Activity – From the entries that follow, copy every line with the word "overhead".
───── Provided data ─────
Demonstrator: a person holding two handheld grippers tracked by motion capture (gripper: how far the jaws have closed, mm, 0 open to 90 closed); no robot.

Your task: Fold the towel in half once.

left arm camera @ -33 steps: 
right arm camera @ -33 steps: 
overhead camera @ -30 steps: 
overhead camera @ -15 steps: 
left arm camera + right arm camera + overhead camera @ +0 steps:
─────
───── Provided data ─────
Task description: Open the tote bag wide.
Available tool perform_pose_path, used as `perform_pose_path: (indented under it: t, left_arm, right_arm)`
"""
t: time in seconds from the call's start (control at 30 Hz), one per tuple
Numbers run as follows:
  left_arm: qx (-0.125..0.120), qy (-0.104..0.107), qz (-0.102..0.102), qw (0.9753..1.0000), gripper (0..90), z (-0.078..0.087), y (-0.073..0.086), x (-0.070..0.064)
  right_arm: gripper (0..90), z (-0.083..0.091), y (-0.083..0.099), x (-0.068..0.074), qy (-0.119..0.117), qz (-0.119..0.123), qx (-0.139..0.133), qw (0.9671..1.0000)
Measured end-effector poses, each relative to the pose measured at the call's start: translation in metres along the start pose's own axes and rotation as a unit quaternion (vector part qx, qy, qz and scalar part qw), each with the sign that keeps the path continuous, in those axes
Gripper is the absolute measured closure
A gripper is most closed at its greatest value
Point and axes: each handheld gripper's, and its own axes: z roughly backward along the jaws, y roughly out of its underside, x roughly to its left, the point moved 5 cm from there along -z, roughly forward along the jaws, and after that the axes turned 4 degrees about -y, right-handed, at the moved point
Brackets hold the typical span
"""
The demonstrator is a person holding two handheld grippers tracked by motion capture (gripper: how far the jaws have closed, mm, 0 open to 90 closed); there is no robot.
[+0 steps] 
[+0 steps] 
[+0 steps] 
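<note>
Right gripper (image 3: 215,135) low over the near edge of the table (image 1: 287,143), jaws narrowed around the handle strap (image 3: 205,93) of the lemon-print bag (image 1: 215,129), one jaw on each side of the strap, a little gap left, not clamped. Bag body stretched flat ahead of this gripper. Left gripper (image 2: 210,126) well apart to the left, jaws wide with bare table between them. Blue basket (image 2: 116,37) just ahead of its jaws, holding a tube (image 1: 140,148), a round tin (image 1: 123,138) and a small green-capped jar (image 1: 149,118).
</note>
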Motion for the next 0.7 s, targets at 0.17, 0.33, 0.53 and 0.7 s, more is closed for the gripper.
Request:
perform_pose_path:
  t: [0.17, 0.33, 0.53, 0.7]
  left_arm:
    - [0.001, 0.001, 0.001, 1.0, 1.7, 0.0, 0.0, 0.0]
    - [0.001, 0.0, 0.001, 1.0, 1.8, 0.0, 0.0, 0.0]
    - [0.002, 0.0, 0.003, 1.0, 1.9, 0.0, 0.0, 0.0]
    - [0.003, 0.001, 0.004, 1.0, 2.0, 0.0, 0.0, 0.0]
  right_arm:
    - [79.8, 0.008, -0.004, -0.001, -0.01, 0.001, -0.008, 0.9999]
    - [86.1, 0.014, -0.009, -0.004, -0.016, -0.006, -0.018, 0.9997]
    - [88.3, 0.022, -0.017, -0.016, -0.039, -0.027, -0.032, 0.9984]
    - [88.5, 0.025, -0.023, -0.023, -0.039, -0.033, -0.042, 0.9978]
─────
Solution to this problem –
overhead camera @ -30 steps: 
overhead camera @ -15 steps: 
left arm camera + right arm camera + overhead camera @ +0 steps:

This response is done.